(Exercise aim)
What appears from the first line of the data below through the line containing "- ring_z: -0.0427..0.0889", both included, should be copied exactly, and nothing else.

(Supplied material)
= Beginning of Section =
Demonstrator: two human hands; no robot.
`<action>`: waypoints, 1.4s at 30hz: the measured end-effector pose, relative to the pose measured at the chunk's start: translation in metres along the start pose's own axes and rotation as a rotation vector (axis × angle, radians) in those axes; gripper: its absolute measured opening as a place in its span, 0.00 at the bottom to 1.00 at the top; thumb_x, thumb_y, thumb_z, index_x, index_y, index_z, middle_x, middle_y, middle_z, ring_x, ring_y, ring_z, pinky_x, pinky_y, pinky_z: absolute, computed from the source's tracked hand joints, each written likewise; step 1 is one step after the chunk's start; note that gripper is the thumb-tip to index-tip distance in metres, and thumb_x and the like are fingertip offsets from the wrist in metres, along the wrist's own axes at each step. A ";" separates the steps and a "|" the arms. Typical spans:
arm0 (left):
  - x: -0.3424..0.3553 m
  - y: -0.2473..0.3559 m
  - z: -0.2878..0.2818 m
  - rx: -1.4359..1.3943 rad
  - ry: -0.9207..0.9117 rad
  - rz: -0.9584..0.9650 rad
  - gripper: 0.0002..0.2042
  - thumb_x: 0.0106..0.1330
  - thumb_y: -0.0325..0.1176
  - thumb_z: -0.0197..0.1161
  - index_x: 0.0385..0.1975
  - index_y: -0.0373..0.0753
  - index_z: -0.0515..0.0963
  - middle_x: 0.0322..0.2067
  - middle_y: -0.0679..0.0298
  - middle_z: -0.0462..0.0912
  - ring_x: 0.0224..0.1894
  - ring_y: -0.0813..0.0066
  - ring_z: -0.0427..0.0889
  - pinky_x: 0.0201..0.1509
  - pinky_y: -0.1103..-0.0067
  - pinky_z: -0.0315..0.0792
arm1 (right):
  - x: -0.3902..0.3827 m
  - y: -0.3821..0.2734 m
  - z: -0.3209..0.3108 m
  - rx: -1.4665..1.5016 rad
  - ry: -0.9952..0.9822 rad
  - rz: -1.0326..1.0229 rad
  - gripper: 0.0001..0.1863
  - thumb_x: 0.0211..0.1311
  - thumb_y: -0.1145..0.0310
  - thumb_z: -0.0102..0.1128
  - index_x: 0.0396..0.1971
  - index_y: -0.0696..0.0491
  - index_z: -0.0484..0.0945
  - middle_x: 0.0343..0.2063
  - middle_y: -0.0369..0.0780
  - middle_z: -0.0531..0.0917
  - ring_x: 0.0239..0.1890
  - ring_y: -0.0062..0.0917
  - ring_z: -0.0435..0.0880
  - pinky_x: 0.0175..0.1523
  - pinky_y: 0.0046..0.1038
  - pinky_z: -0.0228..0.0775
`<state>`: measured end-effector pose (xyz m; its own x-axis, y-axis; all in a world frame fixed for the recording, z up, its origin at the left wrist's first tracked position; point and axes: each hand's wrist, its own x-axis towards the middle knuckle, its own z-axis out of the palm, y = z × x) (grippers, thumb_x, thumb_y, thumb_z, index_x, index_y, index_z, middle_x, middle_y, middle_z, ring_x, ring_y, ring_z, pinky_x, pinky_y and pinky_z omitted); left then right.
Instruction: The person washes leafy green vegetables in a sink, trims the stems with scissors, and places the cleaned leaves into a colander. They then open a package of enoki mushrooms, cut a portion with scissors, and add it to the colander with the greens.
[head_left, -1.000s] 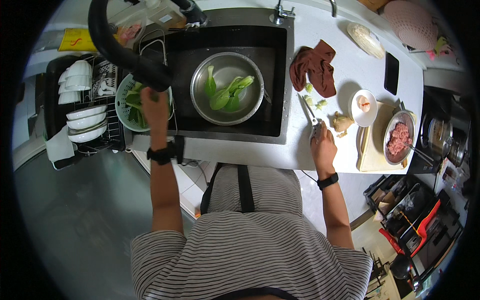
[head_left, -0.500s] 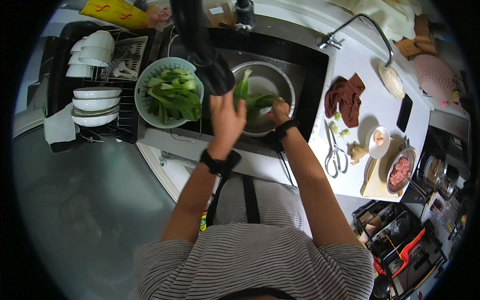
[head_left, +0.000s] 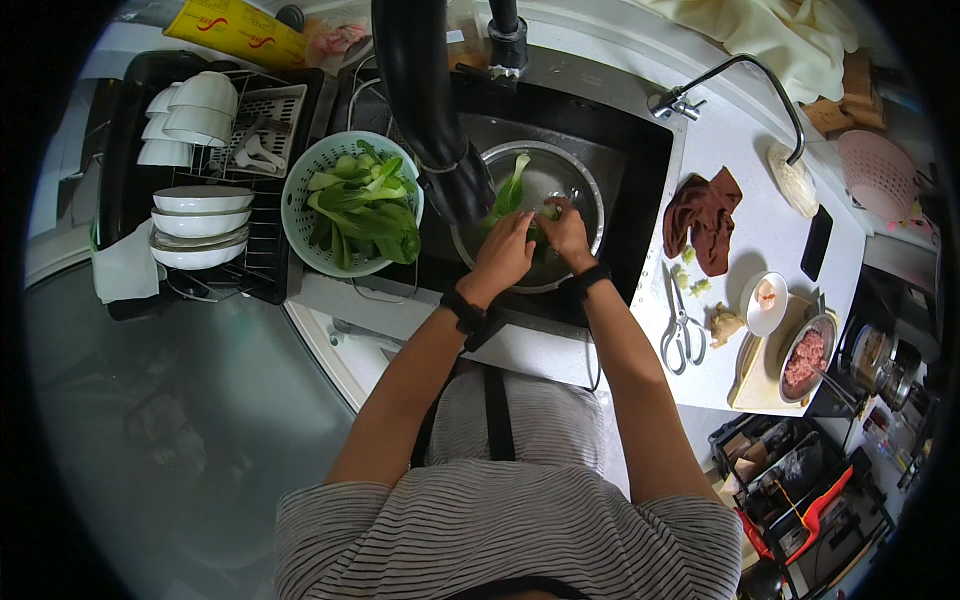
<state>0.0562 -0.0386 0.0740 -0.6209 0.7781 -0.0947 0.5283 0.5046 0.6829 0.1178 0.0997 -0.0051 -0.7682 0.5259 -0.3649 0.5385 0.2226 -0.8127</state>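
Observation:
A round metal basin [head_left: 598,215] holding water stands in the dark sink. Inside it, one bok choy [head_left: 512,185] leans with its pale stem up toward the far side. Over the near half of the basin, my right hand [head_left: 568,238] is closed with its fingertips pinched on a bok choy, mostly covered by the hands. Close beside it, my left hand [head_left: 503,255] has its fingers together against the same greens. A pale green colander [head_left: 298,225] heaped with bok choy leaves [head_left: 370,215] sits left of the basin.
A thick black faucet [head_left: 440,150] hangs over the basin's left rim. Bowls fill the dish rack [head_left: 262,220] at left. On the right counter lie a brown cloth [head_left: 705,215], scissors [head_left: 683,335], ginger [head_left: 725,323], a white bowl [head_left: 764,318] and a bowl of minced meat [head_left: 803,362].
My left hand has moved right from beside the colander to meet my right hand over the basin. The long greens my right hand held are now mostly hidden. The view has shifted slightly.

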 end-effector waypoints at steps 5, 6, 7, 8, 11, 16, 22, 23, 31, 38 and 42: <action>0.016 -0.003 0.004 -0.492 -0.028 -0.084 0.25 0.58 0.28 0.59 0.57 0.38 0.64 0.47 0.54 0.75 0.48 0.63 0.75 0.50 0.75 0.68 | -0.026 -0.052 -0.032 0.340 -0.086 -0.017 0.26 0.54 0.67 0.61 0.53 0.60 0.67 0.32 0.47 0.80 0.29 0.26 0.80 0.33 0.28 0.72; 0.017 -0.002 0.002 -0.539 -0.026 -0.070 0.25 0.57 0.28 0.60 0.56 0.37 0.65 0.48 0.53 0.74 0.49 0.61 0.75 0.50 0.75 0.68 | -0.029 -0.055 -0.036 0.453 -0.119 0.039 0.25 0.55 0.69 0.59 0.53 0.61 0.67 0.32 0.45 0.80 0.29 0.24 0.79 0.32 0.27 0.72; 0.017 -0.001 -0.001 -0.585 -0.023 -0.057 0.24 0.57 0.28 0.60 0.55 0.36 0.65 0.49 0.51 0.74 0.49 0.60 0.75 0.51 0.75 0.68 | -0.031 -0.056 -0.038 0.582 -0.153 0.071 0.24 0.56 0.71 0.58 0.53 0.62 0.67 0.32 0.43 0.81 0.28 0.21 0.78 0.32 0.26 0.72; 0.017 0.001 -0.004 -0.677 -0.045 -0.100 0.24 0.57 0.29 0.61 0.55 0.36 0.66 0.51 0.51 0.72 0.51 0.64 0.75 0.51 0.78 0.68 | -0.032 -0.058 -0.038 0.634 -0.166 0.091 0.23 0.59 0.75 0.53 0.55 0.62 0.65 0.34 0.39 0.80 0.30 0.20 0.78 0.32 0.24 0.72; 0.015 0.010 -0.011 -0.591 0.010 0.008 0.24 0.57 0.27 0.59 0.56 0.37 0.65 0.45 0.53 0.76 0.47 0.60 0.77 0.47 0.75 0.70 | -0.037 -0.061 -0.034 0.524 -0.132 -0.039 0.23 0.59 0.77 0.51 0.55 0.62 0.64 0.35 0.39 0.80 0.31 0.19 0.77 0.32 0.24 0.72; 0.008 0.034 -0.006 0.119 0.105 -0.017 0.22 0.57 0.24 0.53 0.54 0.38 0.66 0.41 0.51 0.76 0.39 0.52 0.77 0.40 0.66 0.72 | -0.048 -0.072 -0.029 -0.146 0.096 -0.145 0.15 0.55 0.69 0.48 0.42 0.56 0.73 0.31 0.54 0.78 0.31 0.49 0.77 0.38 0.42 0.70; 0.007 0.027 -0.004 0.041 0.036 0.017 0.15 0.62 0.28 0.50 0.50 0.35 0.68 0.38 0.49 0.78 0.37 0.49 0.78 0.38 0.65 0.73 | -0.055 -0.066 -0.036 -0.269 0.083 -0.298 0.11 0.55 0.71 0.48 0.38 0.56 0.72 0.34 0.51 0.78 0.35 0.47 0.77 0.38 0.43 0.69; 0.007 0.023 -0.005 -0.058 0.009 0.021 0.15 0.63 0.28 0.50 0.50 0.35 0.68 0.38 0.49 0.78 0.38 0.50 0.78 0.39 0.66 0.72 | -0.055 -0.063 -0.038 -0.262 0.074 -0.317 0.11 0.55 0.72 0.48 0.38 0.56 0.71 0.34 0.51 0.78 0.36 0.47 0.77 0.38 0.43 0.69; 0.009 0.000 -0.031 -1.096 -0.406 -0.398 0.13 0.67 0.30 0.49 0.49 0.35 0.70 0.21 0.68 0.73 0.15 0.88 0.62 0.17 0.88 0.55 | -0.059 -0.050 -0.058 0.364 -0.346 -0.195 0.12 0.60 0.79 0.45 0.44 0.58 0.69 0.29 0.44 0.78 0.27 0.28 0.81 0.33 0.24 0.71; 0.008 0.015 -0.038 -1.596 -0.428 -0.476 0.12 0.68 0.33 0.48 0.46 0.34 0.68 0.24 0.66 0.71 0.12 0.89 0.57 0.14 0.89 0.50 | -0.055 -0.066 -0.066 0.823 -0.195 0.154 0.09 0.63 0.73 0.41 0.37 0.51 0.72 0.21 0.31 0.71 0.15 0.11 0.62 0.19 0.13 0.51; 0.006 0.011 -0.050 -1.953 -0.431 -0.428 0.09 0.69 0.33 0.45 0.40 0.35 0.68 0.26 0.65 0.69 0.12 0.90 0.56 0.14 0.91 0.52 | -0.045 -0.051 -0.091 0.914 -0.021 0.271 0.11 0.65 0.64 0.42 0.39 0.52 0.72 0.21 0.31 0.70 0.13 0.11 0.60 0.17 0.15 0.50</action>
<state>0.0291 -0.0467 0.1171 -0.2072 0.9111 -0.3562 -0.9596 -0.1184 0.2554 0.1565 0.1392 0.0943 -0.6680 0.4484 -0.5940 0.2271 -0.6373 -0.7364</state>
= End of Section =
(Expected answer)
Demonstrator: two human hands; no robot.
`<action>`: waypoints, 1.4s at 30hz: the measured end-effector pose, relative to the pose measured at the chunk's start: translation in metres along the start pose's own axes and rotation as a rotation vector (axis × angle, radians) in those axes; gripper: its absolute measured opening as a place in its span, 0.00 at the bottom to 1.00 at the top; thumb_x, thumb_y, thumb_z, index_x, index_y, index_z, middle_x, middle_y, middle_z, ring_x, ring_y, ring_z, pinky_x, pinky_y, pinky_z: absolute, computed from the source's tracked hand joints, each written likewise; step 1 is one step after the chunk's start; note that gripper is the thumb-tip to index-tip distance in metres, and thumb_x and the like are fingertip offsets from the wrist in metres, along the wrist's own axes at each step. A ";" separates the steps and a "|" the arms. Typical spans:
arm0 (left):
  - x: -0.3424..0.3553 m
  - y: -0.2473..0.3559 m
  - z: -0.2878..0.2818 m
  - rx: -1.4359..1.3943 rad
  - ry: -0.9207..0.9117 rad
  - rz: -0.9584..0.9650 rad
  - gripper: 0.0002..0.2042
  - thumb_x: 0.0106..0.1330
  - thumb_y: -0.0325..0.1176
  - thumb_z: -0.0197..0.1161
  - index_x: 0.0385..0.1975
  - index_y: -0.0373..0.0753
  - index_z: -0.0515..0.0963
  - middle_x: 0.0322..0.2067
  - middle_y: -0.0679..0.0298
  - middle_z: -0.0462..0.0912
  - ring_x: 0.0224..0.1894
  - ring_y: -0.0813..0.0066
  - ring_z: -0.0427..0.0889

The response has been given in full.